Exercise aim | Reproduce the whole listing, keeping each line as it is.

Data excerpt |
◆ ◆ ◆ ◆ ◆
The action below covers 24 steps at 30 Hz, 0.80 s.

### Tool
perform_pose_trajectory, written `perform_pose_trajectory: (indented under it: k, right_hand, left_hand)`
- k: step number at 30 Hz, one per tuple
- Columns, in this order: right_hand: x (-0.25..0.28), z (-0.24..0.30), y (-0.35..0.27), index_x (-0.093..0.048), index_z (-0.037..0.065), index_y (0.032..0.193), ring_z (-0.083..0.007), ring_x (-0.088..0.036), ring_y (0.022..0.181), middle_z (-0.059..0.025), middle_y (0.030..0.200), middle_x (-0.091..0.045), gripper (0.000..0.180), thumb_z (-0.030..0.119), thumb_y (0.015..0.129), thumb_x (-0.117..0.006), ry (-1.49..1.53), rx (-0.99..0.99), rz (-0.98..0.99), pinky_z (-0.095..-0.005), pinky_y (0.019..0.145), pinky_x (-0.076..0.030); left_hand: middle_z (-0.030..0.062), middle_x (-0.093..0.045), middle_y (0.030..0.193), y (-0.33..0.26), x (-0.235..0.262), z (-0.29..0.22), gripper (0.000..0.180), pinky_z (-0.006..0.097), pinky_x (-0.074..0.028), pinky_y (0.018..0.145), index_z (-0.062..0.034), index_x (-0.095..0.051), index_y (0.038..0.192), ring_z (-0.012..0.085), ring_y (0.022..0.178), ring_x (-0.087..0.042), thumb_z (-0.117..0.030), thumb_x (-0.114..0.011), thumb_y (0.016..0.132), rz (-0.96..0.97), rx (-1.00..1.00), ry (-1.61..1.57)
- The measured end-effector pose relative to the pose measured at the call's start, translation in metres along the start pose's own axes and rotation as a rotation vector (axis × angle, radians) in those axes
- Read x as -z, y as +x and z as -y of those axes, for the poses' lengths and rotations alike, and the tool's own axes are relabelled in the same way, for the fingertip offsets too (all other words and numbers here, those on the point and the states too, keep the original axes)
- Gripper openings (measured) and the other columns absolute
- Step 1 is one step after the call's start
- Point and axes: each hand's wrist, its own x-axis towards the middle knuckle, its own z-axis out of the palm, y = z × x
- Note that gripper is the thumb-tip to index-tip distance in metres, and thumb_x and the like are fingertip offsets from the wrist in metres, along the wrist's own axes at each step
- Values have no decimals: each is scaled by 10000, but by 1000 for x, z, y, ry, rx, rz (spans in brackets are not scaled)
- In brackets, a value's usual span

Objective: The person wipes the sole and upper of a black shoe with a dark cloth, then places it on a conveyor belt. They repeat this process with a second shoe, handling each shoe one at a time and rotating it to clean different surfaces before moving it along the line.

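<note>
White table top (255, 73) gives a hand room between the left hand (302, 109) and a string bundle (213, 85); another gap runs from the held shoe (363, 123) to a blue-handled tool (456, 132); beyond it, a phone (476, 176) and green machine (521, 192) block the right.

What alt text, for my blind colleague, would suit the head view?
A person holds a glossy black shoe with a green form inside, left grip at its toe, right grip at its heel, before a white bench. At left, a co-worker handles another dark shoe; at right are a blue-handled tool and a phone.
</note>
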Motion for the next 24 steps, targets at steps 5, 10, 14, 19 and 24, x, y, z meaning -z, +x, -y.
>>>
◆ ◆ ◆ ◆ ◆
Result |
The action below covers 24 steps at 30 Hz, 0.80 s.

### Tool
perform_pose_trajectory, written `perform_pose_trajectory: (indented under it: k, right_hand, left_hand)`
- k: step number at 30 Hz, one per tuple
- Columns, in this order: right_hand: x (-0.25..0.28), z (-0.24..0.30), y (-0.35..0.27), index_x (-0.093..0.048), index_z (-0.037..0.065), index_y (0.032..0.193), ring_z (-0.083..0.007), ring_x (-0.088..0.036), ring_y (0.022..0.181), middle_z (-0.059..0.025), middle_y (0.030..0.200), middle_x (-0.091..0.045), gripper (0.000..0.180), thumb_z (-0.030..0.119), thumb_y (0.015..0.129), thumb_x (-0.117..0.006), ry (-1.49..1.53), rx (-0.99..0.99), rz (-0.98..0.99), pinky_z (-0.095..-0.005), pinky_y (0.019..0.145), pinky_x (-0.076..0.030); left_hand: middle_z (-0.030..0.062), middle_x (-0.093..0.045), middle_y (0.030..0.193), y (-0.33..0.26), x (-0.235..0.262), z (-0.29..0.22), gripper (0.000..0.180), pinky_z (-0.006..0.097), pinky_x (-0.074..0.028), pinky_y (0.018..0.145), index_z (-0.062..0.034), index_x (-0.095..0.051), index_y (0.038..0.192), ring_z (-0.012..0.085), ring_y (0.022..0.178), ring_x (-0.087..0.042), thumb_z (-0.117..0.030), thumb_x (-0.114..0.011), thumb_y (0.016..0.132), rz (-0.96..0.97), rx (-1.00..1.00), ry (-1.61..1.57)
- The measured end-effector pose relative to the pose measured at the call's start, translation in metres along the start pose's own axes and rotation as a rotation vector (axis × angle, radians) in those axes
- Read x as -z, y as +x and z as -y of those axes, for the poses' lengths and rotations alike, and the tool's own axes are relabelled in the same way, for the fingertip offsets too (all other words and numbers here, those on the point and the states too, keep the original axes)
- Gripper openings (measured) and the other columns absolute
- Step 1 is one step after the call's start
- Point and axes: each hand's wrist, its own x-axis towards the middle knuckle, its own z-axis out of the palm, y = z × x
- Note that gripper is the thumb-tip to index-tip distance in metres, and thumb_x and the like are fingertip offsets from the wrist in metres, along the wrist's own axes at each step
- Values have no decimals: each is scaled by 10000, but by 1000 for x, z, y, ry, rx, rz (spans in brackets are not scaled)
- In brackets, a value's usual span

Objective: The person wipes the sole and upper of a black shoe with a dark cloth, then places it on a conveyor belt. They repeat this process with a second shoe, handling each shoe one at a time and rotating it to clean different surfaces before moving it along the line.

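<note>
White table top (255, 73) gives a hand room between the left hand (302, 109) and a string bundle (213, 85); another gap runs from the held shoe (363, 123) to a blue-handled tool (456, 132); beyond it, a phone (476, 176) and green machine (521, 192) block the right.

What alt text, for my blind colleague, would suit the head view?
A person holds a glossy black shoe with a green form inside, left grip at its toe, right grip at its heel, before a white bench. At left, a co-worker handles another dark shoe; at right are a blue-handled tool and a phone.
</note>
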Motion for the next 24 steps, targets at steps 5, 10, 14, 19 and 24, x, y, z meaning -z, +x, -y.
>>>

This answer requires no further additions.